Nissan officials describe the revised R35 GT-R as a “minor change,” although most revisions aren’t exactly cosmetic. Bystanders will be able to spot a 2012 GT-R by a number of slight visual cues, including enlarged grille openings, LED driving lights, new ten-spoke Rays aluminum wheels, and a new rear diffuser with an integrated LED fog tail lamp. According to Nissan, these mild tweaks actually help reduce the car’s aerodynamic drag while increasing front downforce.
The heart of Nissan’s beast remains a twin-turbocharged, 3.8-liter V-6, but a few revisions to the intake, exhaust, and control systems allow the six-cylinder to throw down considerably more power. Japanese-spec cars are now rated at 523 horsepower at 6400 rpm, and 451 pound-feet of torque between 3200 and 6400 rpm. For those keeping score, that’s roughly 38 ponies and 17 pound-feet more than the current car.
All that power is still channeled to all four wheels via a six-speed dual-clutch transmission, albeit Nissan has added a few new tricks. A new SAVE mode adjusts shift points to improve fuel economy on the highway, while performance (notably acceleration) of the so-called R mode has reportedly been improved. Rumors of a rear-wheel-drive mode are also true, although drivers will likely only experience a two-wheel-drive GT-R in parking lots. The front differential is disengaged when drivers are traveling less than 6 mph and crank the steering wheel.
Chassis changes are minor, but some revisions — including a new carbon fiber strut brace and an instrument panel brace — are designed to stiffen the GT-R’s structure. Spring ratios are also revised, while camber and toe-in are tweaked to increase stability and improve turn-in. New aluminum dampers are added in an aim to improve ride quality. Spec-V models continue to offer performance-tuned suspension tuning, but those after a true hard-core racer may want to spring for the new GT-R Club Track model. Designed only for track use, Club Track cars are stripped of most non-essentials (much of which lies within the interior), while adding a full roll cage, race seat and harness, and slick tires.
The new GT-R Egoist is a stark contrast to the Club Track model. In an attempt to bait customers accustomed to premium supercars (we’re looking at you, Ferrari), the Egoist is essentially a Spec-V loaded to the hilt with luxuries. Each Egoist model receives a leather-trimmed interior with quilted seating surfaces, but buyers can select their precise color from 20 different hues. The Bose audio system has reportedly been revised to incorporate active noise cancellation, while a special handmade lacquer emblem is applied to the steering wheel.

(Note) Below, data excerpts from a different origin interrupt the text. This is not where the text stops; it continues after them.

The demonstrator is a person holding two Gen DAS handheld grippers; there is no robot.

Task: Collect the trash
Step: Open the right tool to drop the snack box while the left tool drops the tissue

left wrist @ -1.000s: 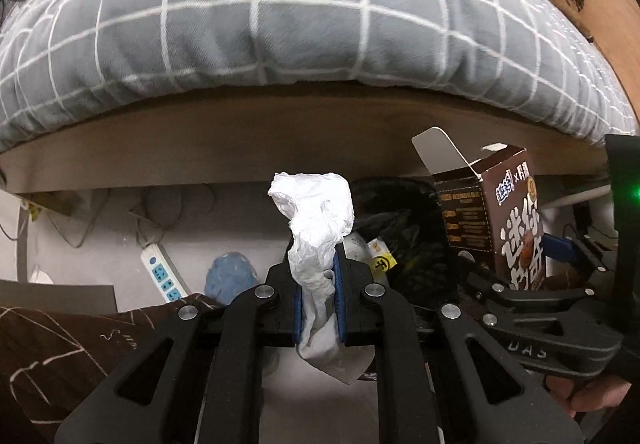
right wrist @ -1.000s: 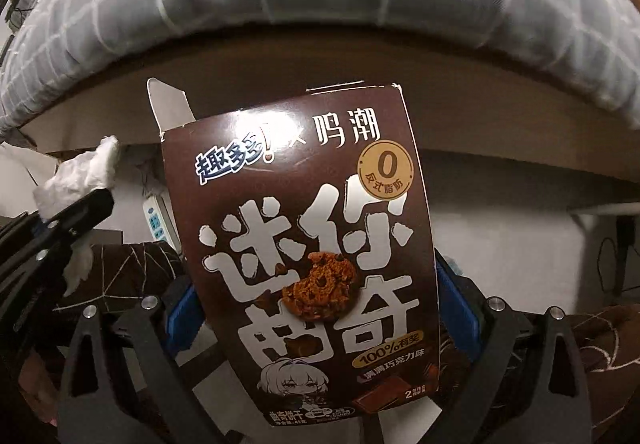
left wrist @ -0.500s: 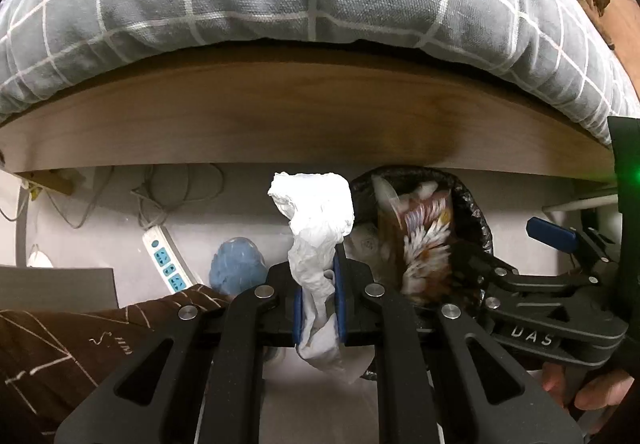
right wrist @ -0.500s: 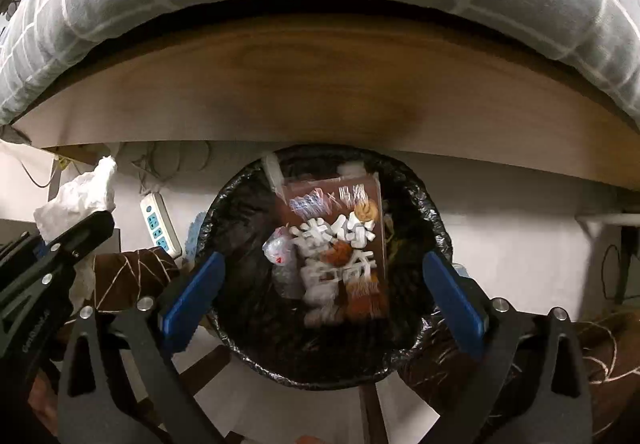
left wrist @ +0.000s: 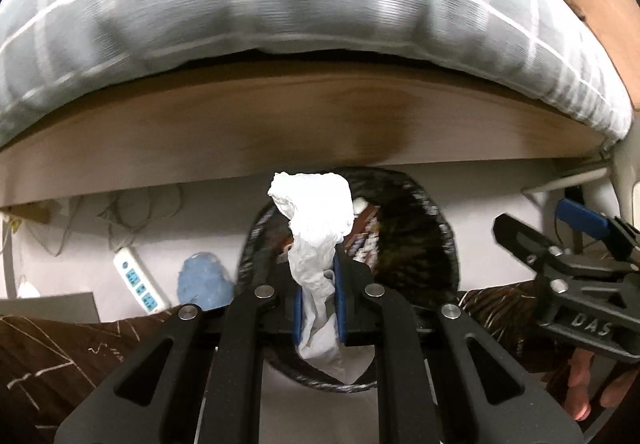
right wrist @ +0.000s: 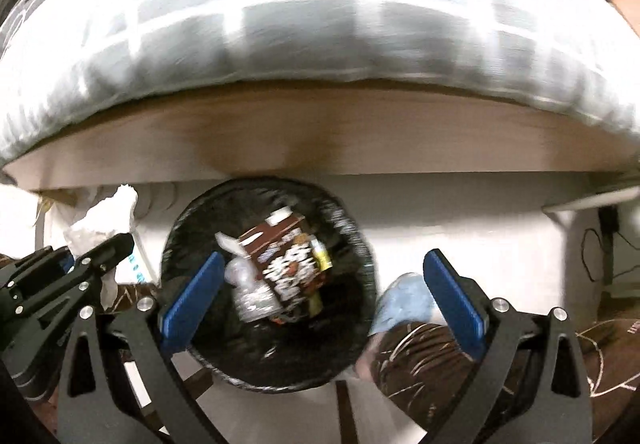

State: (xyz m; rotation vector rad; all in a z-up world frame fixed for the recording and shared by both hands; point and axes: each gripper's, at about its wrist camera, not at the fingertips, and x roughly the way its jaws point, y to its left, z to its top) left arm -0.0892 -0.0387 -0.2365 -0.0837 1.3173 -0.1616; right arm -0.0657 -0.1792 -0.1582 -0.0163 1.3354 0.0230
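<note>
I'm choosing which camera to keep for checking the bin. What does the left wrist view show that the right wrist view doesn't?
Only the left wrist view shows the left tool shut on the crumpled tissue and the whole white power strip on the floor. Only the right wrist view shows the brown cookie box clearly, lying inside the bin, and the right tool open and empty. Both show the black-lined trash bin, the bed frame board and the grey checked duvet.

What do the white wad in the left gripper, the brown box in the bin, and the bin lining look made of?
White wad: thin tissue or paper, matte, crumpled with soft creases.
Brown box: printed cardboard, slightly glossy, with an open folded flap; blurred, so finish is uncertain.
Bin lining: likely thin black plastic film, wrinkled with small shiny highlights along the rim.
</note>
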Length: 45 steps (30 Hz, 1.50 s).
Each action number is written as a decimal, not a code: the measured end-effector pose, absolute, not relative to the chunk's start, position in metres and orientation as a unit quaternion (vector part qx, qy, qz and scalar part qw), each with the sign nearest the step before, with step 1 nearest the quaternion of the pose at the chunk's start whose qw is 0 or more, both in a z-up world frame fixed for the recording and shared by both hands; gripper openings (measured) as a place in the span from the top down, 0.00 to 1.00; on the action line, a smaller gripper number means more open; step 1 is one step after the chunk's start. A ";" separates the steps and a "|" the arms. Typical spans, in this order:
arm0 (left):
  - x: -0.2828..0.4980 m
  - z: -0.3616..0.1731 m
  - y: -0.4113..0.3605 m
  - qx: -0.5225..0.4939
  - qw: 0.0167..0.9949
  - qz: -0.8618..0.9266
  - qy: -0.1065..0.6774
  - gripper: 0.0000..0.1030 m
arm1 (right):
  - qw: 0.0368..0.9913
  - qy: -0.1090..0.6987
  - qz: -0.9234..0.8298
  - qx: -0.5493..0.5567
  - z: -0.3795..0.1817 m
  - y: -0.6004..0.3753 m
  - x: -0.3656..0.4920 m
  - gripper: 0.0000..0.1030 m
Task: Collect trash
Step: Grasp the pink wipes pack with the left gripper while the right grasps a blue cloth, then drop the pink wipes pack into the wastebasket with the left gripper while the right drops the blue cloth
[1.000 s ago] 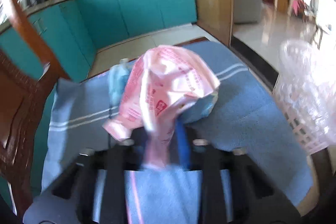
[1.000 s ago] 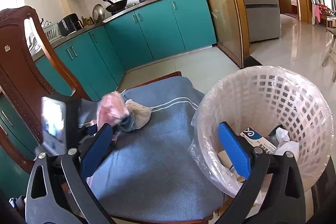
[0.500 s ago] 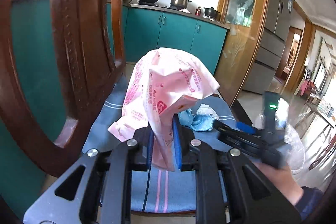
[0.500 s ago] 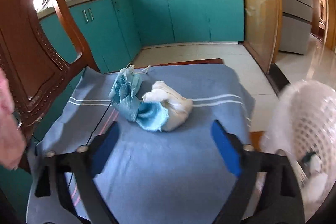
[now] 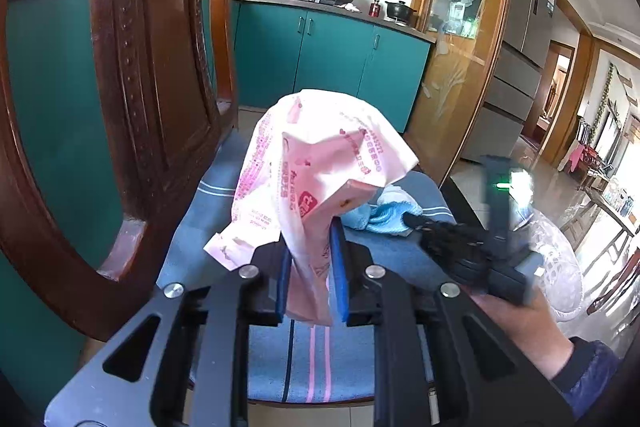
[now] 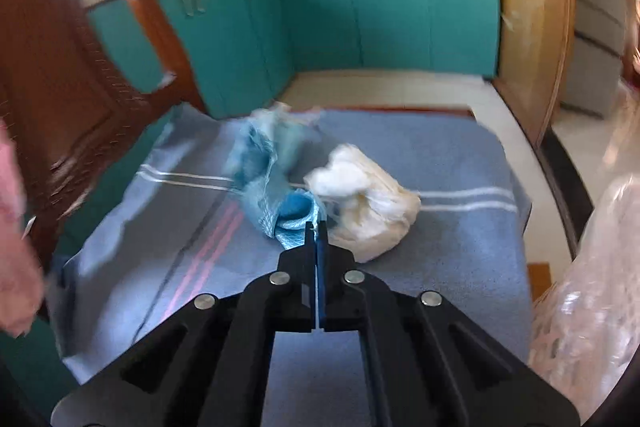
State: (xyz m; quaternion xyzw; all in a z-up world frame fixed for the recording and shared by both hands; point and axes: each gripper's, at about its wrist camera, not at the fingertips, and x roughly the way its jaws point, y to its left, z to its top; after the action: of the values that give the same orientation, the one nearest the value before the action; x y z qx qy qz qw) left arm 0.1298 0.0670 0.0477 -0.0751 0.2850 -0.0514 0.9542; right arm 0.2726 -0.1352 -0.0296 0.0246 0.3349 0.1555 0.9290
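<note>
Left fingers (image 5: pixel 282 279) pinch the lower neck of a crumpled pink plastic wrapper (image 5: pixel 320 171); blue pads press it from both sides. Left gripper (image 5: pixel 312 267) holds the wrapper upright above the seat, top billowing out over the jaws, one torn corner hanging to the left.

Right gripper (image 6: pixel 317 227) has its fingers pressed flat together, pads meeting along their length. Tips sit at the near edge of a crumpled blue cloth (image 6: pixel 264 179). A sliver of the blue fabric seems caught at the very tip, but motion blur makes it hard to confirm, so I can't tell for sure whether it is gripped or only touched.

Remaining trash on the seat: blue cloth, and a white wad (image 6: pixel 364 199) of tissue or cloth lying just right of it, touching it. Both rest on a blue striped towel (image 6: pixel 440 267) spread over the chair seat.

Carved wooden chair back (image 5: pixel 152 87) rises on the left side in both views. In the left wrist view the right gripper (image 5: pixel 412 219) reaches in from the right, a person's hand (image 5: pixel 516 327) with a dark blue sleeve behind it, green indicator light lit on its body.

White lattice basket (image 6: pixel 592 307) lined with clear plastic stands at the right edge, beside the chair, apart from both pieces of trash on the seat. Contents not visible.

Background: teal kitchen cabinets (image 5: pixel 332 59), pots on the counter.
</note>
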 end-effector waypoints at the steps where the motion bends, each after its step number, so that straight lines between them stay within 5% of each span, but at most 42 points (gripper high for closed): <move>1: 0.130 0.048 0.067 -0.077 0.954 -0.052 0.285 0.81 | 0.932 0.323 0.162 0.028 -0.021 -0.137 0.264 0.99; 10: 0.125 0.044 0.061 -0.066 0.949 -0.071 0.299 0.80 | 0.938 0.256 0.218 0.084 0.055 -0.185 0.179 0.99; 45: 0.127 0.028 0.037 -0.047 0.938 -0.089 0.332 0.81 | 0.947 0.235 0.200 0.093 0.065 -0.213 0.145 0.99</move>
State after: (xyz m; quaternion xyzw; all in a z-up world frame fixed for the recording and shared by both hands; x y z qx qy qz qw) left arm 0.1273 0.0365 0.0282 -0.0468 0.3316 -0.0888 0.9380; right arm 0.1455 -0.2126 0.0648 0.0932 0.2350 0.2001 0.9466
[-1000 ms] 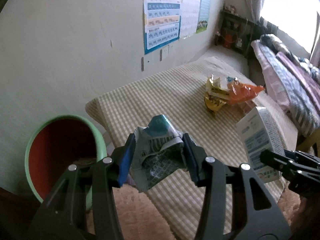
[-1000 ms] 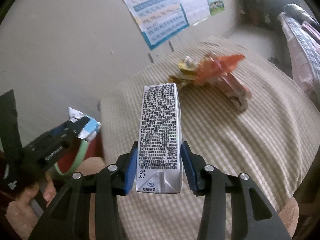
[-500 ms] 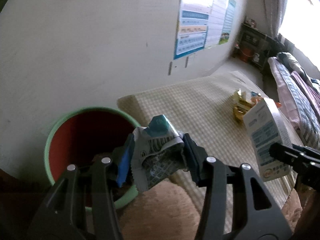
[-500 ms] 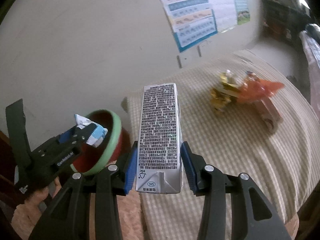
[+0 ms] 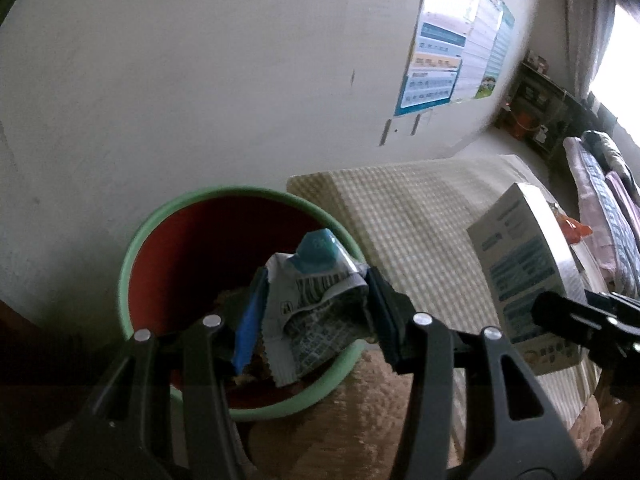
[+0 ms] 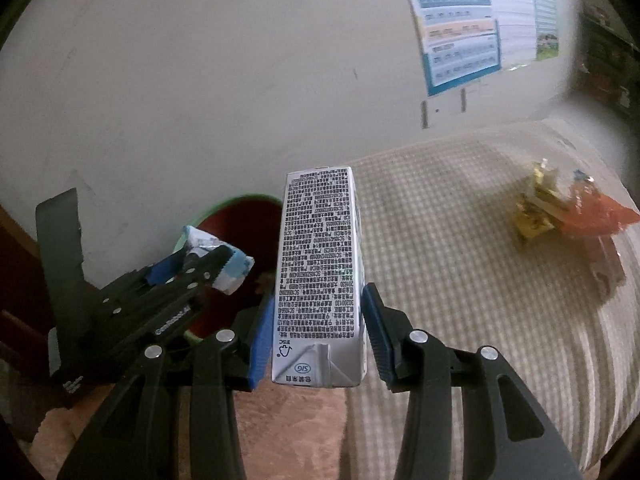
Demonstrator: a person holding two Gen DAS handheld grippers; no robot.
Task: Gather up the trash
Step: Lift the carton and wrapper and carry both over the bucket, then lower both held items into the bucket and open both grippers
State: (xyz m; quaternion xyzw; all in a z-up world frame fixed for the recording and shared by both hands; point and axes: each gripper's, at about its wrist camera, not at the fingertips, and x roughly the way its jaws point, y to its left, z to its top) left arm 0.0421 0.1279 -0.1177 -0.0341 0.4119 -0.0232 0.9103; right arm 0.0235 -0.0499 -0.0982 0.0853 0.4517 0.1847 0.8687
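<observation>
We have two pieces of trash in hand. The crumpled wrapper (image 5: 316, 312) sits pinched in the left claw (image 5: 312, 320), its jaws closed on both sides of it, and it hangs over the open mouth of the bin (image 5: 136, 248), a red tub with a green rim standing against the wall beside the checked bed (image 5: 420, 216). The milk carton (image 6: 318, 280) stands upright in the right claw (image 6: 318, 328), clamped between the blue pads (image 6: 260, 340), and it is nearer the bed's edge than the bin, not yet above the opening.

We judge that we are at the drop-off step for the wrapper. The next move calls for parting the left jaws while the wrapper is inside the rim's outline, so it falls onto the scraps already at the bottom. Then the left claw should clear out sideways, since the two claws are close together, and the carton needs swinging left over the bin before its release.

More trash waits on the bed: a yellow wrapper (image 6: 536, 208) and an orange wrapper (image 6: 596, 216) lying together, well apart from the bin.
</observation>
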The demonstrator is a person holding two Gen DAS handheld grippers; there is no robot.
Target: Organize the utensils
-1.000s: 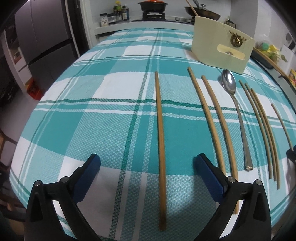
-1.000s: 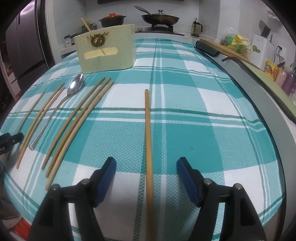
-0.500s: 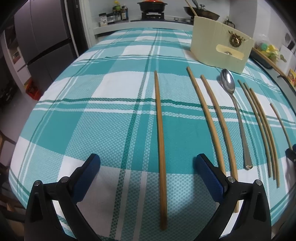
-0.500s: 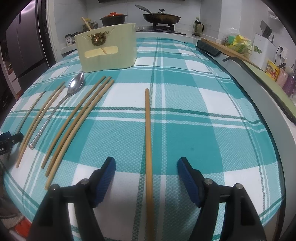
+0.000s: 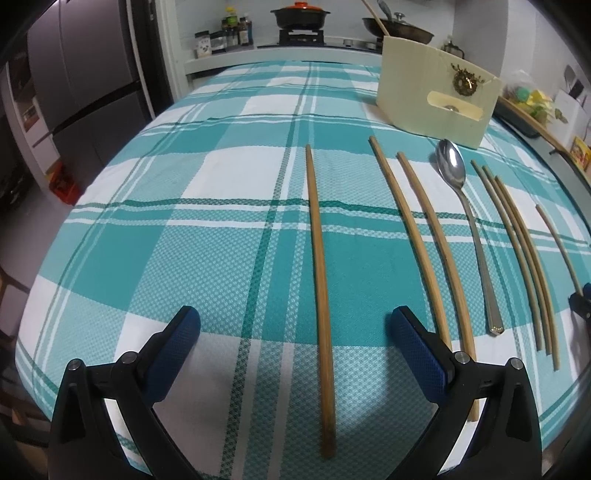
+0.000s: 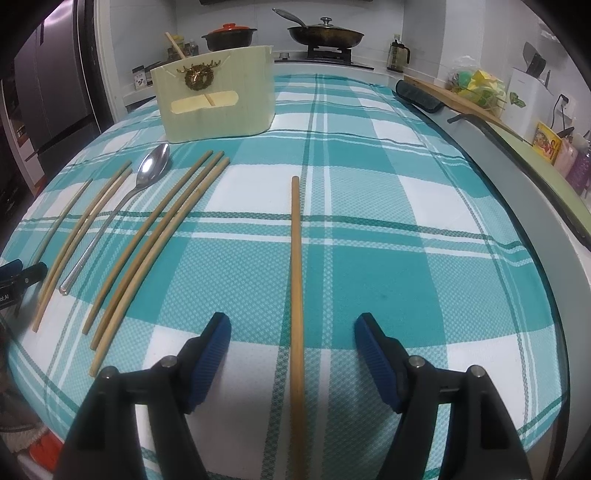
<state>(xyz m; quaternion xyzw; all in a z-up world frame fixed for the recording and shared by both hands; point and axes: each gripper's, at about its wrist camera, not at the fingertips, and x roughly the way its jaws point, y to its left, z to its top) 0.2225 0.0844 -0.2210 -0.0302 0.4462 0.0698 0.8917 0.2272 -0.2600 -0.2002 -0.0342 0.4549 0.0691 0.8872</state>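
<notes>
Several wooden chopsticks and a metal spoon [image 5: 452, 170] lie in a row on the teal plaid tablecloth [image 5: 221, 258]. A cream utensil box [image 5: 432, 107] stands behind them, with one stick poking out of its top. My left gripper [image 5: 293, 323] is open above the leftmost chopstick [image 5: 317, 240], which runs between its blue pads untouched. My right gripper [image 6: 293, 323] is open the same way over the rightmost chopstick [image 6: 295, 258]. In the right wrist view the spoon [image 6: 153, 166] and the box [image 6: 218, 107] sit to the left.
The table's front edge runs just under both grippers. A grey counter rim [image 6: 517, 184] borders the table on the right. A stove with a red-lidded pot [image 6: 229, 35] and a pan [image 6: 325, 35] stands behind, and a fridge [image 5: 85, 85] at the left.
</notes>
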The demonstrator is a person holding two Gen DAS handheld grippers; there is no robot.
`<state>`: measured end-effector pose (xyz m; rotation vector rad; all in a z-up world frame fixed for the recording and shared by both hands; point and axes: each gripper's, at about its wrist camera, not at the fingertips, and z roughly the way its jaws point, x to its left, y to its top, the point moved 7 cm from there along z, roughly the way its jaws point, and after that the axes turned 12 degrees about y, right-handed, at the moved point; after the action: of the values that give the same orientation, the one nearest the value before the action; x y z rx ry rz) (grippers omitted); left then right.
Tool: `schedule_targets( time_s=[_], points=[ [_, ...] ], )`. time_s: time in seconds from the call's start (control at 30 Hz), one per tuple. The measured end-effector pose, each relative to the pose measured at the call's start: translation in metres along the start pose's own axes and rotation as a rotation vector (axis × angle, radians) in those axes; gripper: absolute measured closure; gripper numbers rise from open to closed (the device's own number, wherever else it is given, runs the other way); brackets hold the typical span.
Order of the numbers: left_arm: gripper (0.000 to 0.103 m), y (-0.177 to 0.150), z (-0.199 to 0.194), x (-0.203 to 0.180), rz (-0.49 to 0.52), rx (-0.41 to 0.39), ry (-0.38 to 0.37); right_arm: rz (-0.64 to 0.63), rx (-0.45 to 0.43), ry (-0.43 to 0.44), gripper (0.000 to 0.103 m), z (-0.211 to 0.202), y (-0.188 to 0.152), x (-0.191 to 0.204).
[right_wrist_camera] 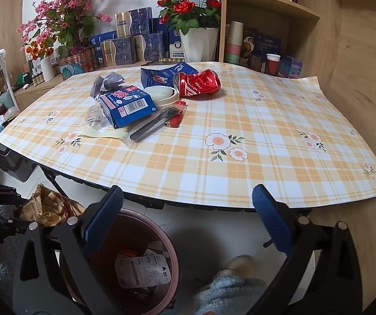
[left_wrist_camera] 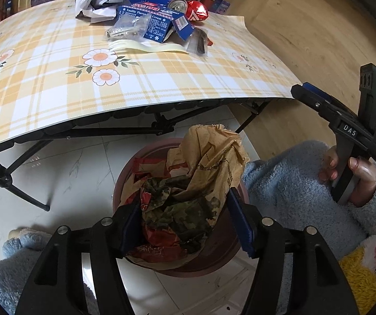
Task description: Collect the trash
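Observation:
My left gripper (left_wrist_camera: 185, 223) is shut on a crumpled brown paper bag (left_wrist_camera: 211, 162) with camouflage and red print, held over the dark pink bin (left_wrist_camera: 125, 181) on the floor. My right gripper (right_wrist_camera: 188, 220) is open and empty, above the bin (right_wrist_camera: 167, 239) at the table's front edge. It also shows in the left wrist view (left_wrist_camera: 319, 99). Trash lies in a pile on the table: a blue carton (right_wrist_camera: 129, 105), a crushed red can (right_wrist_camera: 199, 82), crumpled grey paper (right_wrist_camera: 106, 81), a clear wrapper (right_wrist_camera: 95, 116), a red lighter (right_wrist_camera: 173, 122).
The folding table has a yellow plaid cloth with daisies (right_wrist_camera: 240, 157) and black legs (left_wrist_camera: 17, 191). Boxes, flower pots and a wooden shelf (right_wrist_camera: 266, 8) stand behind it. A wooden wall is on the right. My blue fleece sleeve (left_wrist_camera: 287, 183) and slippers are beside the bin.

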<state>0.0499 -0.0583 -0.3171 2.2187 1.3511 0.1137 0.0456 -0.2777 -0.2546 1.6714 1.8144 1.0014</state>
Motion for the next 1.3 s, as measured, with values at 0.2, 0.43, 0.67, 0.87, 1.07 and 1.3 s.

Egoist models also receive the Spec-V’s six-spoke Rays wheels, along with a carbon fiber decklid spoiler. The cost? 15 million yen, or roughly twice the price of a base GT-R in Japan.
We’ve yet to see finalized information, specifications, or pricing for U.S.-spec cars, but Nissan’s North American operations tell us that information will be revealed come November, when the 2012 GT-R makes its official debut at the 2010 Los Angeles auto show. Look for the first production cars to arrive at U.S. dealers in early 2011.